The pressure to succeed in league tables has pushed primary schools to adopt the tactics used by some secondary schools to try to boost their intake of bright children from wealthier backgrounds and limit the number of pupils who seem likely to struggle.

The report described the schools' tactics as "anything but subtle", arguing that too many primaries now demand an expensive and distinctive uniform rather than allowing cheaper standard items of clothing. Other primaries use their open days, when prospective parents visit, to put poorer families off by stressing the contributions they would be expected to make to the school fund or the extensive programme of residential visits and music lessons that they would have to pay for.
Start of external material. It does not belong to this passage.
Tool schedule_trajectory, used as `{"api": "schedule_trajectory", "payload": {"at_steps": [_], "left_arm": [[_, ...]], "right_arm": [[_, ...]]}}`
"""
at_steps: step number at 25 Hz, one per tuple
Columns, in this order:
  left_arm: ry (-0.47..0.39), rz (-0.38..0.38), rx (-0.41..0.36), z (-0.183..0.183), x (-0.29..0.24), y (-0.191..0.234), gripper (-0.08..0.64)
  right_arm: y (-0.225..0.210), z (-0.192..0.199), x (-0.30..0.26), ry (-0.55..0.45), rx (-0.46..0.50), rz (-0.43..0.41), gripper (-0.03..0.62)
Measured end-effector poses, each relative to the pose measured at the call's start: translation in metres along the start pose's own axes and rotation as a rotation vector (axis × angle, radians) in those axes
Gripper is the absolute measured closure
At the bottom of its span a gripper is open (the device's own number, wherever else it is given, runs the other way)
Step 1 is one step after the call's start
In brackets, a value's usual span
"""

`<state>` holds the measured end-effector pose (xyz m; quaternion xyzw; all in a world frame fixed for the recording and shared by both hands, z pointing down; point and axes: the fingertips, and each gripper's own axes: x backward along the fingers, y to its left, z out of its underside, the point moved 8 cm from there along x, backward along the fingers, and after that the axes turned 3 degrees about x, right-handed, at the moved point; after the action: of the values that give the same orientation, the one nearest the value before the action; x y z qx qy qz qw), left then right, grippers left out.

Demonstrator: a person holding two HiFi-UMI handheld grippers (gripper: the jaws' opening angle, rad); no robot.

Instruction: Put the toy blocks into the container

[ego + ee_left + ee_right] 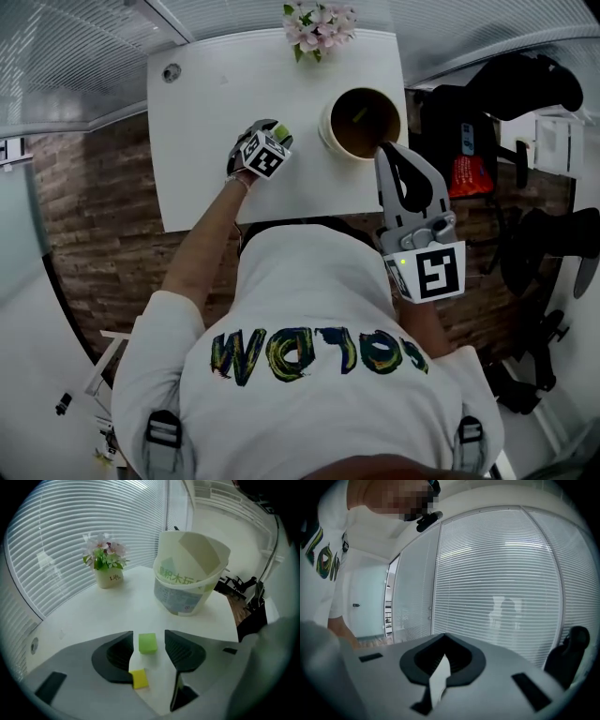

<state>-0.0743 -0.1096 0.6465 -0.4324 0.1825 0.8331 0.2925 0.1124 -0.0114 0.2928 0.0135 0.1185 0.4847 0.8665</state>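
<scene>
On the white table (pixel 202 141) a green block (pixel 147 644) lies between the jaws of my left gripper (pixel 148 633), with a gap on each side, so that gripper is open. A yellow block (pixel 139 678) sits closer to the camera, beside the left jaw. The pale round container (pixel 187 581) stands upright just beyond the gripper, to the right. In the head view the left gripper (pixel 268 139) is left of the container (pixel 328 122), which has something small and greenish inside. My right gripper (pixel 392 152) is held above the table's near right corner, shut and empty.
A small pot of pink flowers (pixel 107 562) stands at the table's far edge, left of the container. Window blinds (pixel 70 536) run behind the table. A dark chair and bags (pixel 487 141) crowd the floor to the right. The table's edge (pixel 234 620) drops off right of the container.
</scene>
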Motion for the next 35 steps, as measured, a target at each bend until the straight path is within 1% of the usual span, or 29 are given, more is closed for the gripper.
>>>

"Add these elements together, which some schools seem unashamedly to do, and it is all too apparent that education that is free at the point of delivery can actually mean quite expensive at the point of delivery," the report says. This social selection has produced a worrying situation where middle-class parents are hogging too many places at successful primary schools at the expense of poorer children who live nearby, it says.

The report warned that England is heading for an admissions crisis where only parents who know how to play the system will win places at the best schools because of the Government's new White Paper proposals to allow all 24,000 of England's schools to run their own admissions.

It also singled out faith schools for criticism arguing that many took far fewer children eligible for free school meals - an indicator of poverty - than they would have been expected to given their catchment areas.

The report follows an earlier study by Mr Waterman into covert selection in secondary schools which concluded that they were using parental interviews to pick children from better-off families in the hope that they would boost their exam league table rankings.

It came after an Independent survey revealed that up to 100,000 parents failed to get their children into their first-choice secondary school this year. Ministers are consulting over a proposed new code of practice on school admissions to be published this autumn.

Today's report concludes that schools should be legally compelled to comply with the code, arguing that the current situation, which only requires them to "have regard" to it, was not working. "More choice for parents makes clear that admission to school will be central to achieving the radical reforms that the White Paper outlines," the report says.